Shulou(Shulou.com)05/31 Report--

This article mainly introduces "what are the HTTPS certificate knowledge points". In the daily operation, I believe many people have doubts about the HTTPS certificate knowledge points. The editor consulted all kinds of materials and sorted out simple and easy-to-use methods of operation. I hope it will be helpful for you to answer the questions of "what are the HTTPS certificate knowledge points?" Next, please follow the editor to study!

1. Preface

Now do not add a HTTPS website domain name appears unprofessional, especially in the use of JWT authentication interface must add HTTPS for your interface to add a layer of security barrier. Today, let's talk about configuring HTTPS's key SSL certificates, also known as CA certificates.

two。 What is a SSL certificate?

SSL (Secure socket layer) certificate encrypts and hides the transmitted data by establishing a SSL secure channel between the browser and the WEB server to ensure that the data will not be changed during transmission and ensure the integrity of the data. at present, it has become one of the mainstream standards of Internet secure transmission. Since SSL technology has been established in all major browsers and WEB server programs, we only need to install trusted certificates.

3. Why get a certificate from CA?

The certificate issued by yourself has not been officially registered with a well-known certification authority, so you can't guarantee its authenticity. Do you think if you visit a phishing website, and the certificate of this site is a certificate issued by them, what's the point? However, the certificate issued by yourself can also ensure the security of data transmission, but mainstream browsers do not trust you, so use the certificate issued by the authoritative CA certificate issuing authority.

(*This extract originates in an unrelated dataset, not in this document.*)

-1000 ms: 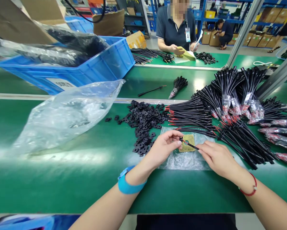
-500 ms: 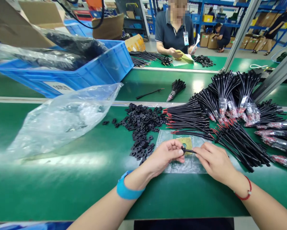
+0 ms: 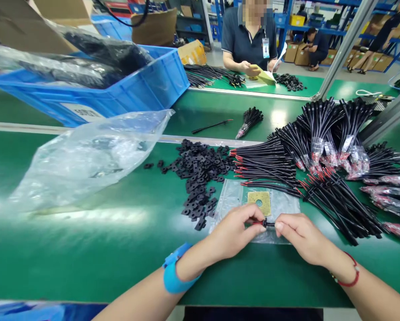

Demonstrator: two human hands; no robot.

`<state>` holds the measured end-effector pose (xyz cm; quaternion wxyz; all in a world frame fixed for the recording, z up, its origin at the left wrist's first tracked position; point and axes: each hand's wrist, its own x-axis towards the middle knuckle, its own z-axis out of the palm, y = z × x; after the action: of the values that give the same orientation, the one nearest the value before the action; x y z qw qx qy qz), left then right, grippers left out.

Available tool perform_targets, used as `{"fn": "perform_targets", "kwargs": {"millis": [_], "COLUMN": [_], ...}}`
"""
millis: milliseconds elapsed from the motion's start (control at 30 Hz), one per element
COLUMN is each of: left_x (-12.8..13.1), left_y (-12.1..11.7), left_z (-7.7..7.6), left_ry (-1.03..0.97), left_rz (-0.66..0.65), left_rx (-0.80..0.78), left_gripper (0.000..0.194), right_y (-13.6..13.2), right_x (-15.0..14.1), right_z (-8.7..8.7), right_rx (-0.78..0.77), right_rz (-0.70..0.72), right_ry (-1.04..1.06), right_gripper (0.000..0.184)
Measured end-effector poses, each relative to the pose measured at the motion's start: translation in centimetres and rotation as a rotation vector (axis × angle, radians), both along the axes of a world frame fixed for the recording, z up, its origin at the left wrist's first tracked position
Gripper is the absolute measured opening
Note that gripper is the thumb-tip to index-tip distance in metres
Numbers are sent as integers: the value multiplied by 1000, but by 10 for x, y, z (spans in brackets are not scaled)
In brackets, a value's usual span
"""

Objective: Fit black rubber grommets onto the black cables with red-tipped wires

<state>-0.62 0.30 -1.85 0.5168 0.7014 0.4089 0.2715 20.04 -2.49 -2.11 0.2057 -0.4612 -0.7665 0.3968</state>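
My left hand (image 3: 233, 232) and my right hand (image 3: 303, 237) meet over a clear plastic sheet (image 3: 233, 196) on the green table. Between their pinched fingertips sits a short black cable end with a small black washer (image 3: 264, 222) on it. The left fingers pinch the red-tipped end and the washer; the right fingers pinch the black cable. A yellow square pad with a hole (image 3: 259, 203) lies on the sheet just beyond the fingers. A heap of loose black washers (image 3: 200, 171) lies to the left, and a pile of black cables with red tips (image 3: 270, 165) lies behind.
A crumpled clear bag (image 3: 86, 156) lies at the left, with a blue bin (image 3: 119, 89) behind it. Bundled black cables (image 3: 336, 133) spread at the right. Across the table a person in a dark shirt (image 3: 249, 40) handles yellow paper.
Both hands have drawn back toward me, off the yellow pad to the sheet's near edge. The cable shows shorter between the fingertips, and the washer sits on it between them.
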Motion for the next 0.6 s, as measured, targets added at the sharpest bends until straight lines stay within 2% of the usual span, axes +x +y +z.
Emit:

4. Why is the certificate so expensive?

The certificate of CA institution used to be charged, and the price starts from one or two thousand yuan to tens of thousands of yuan, and it is still an annual fee. In fact, the cost of signing a certificate is almost zero, just start a program and run, but why is a virtual certificate so expensive?

As far as Pangge knows, a CA organization must have an annual WebTrust audit, pay money to browser manufacturers, and pay huge premiums to insurance companies. In addition, the more advanced certificate issuance process is very stringent, requiring a lot of manual audit work. It will take several years for the new CA company to be widely trusted before it can widely enter the root certificate chain. If you want to join, you have to pay for other well-known CA companies to buy sub-certificates to speed up the process.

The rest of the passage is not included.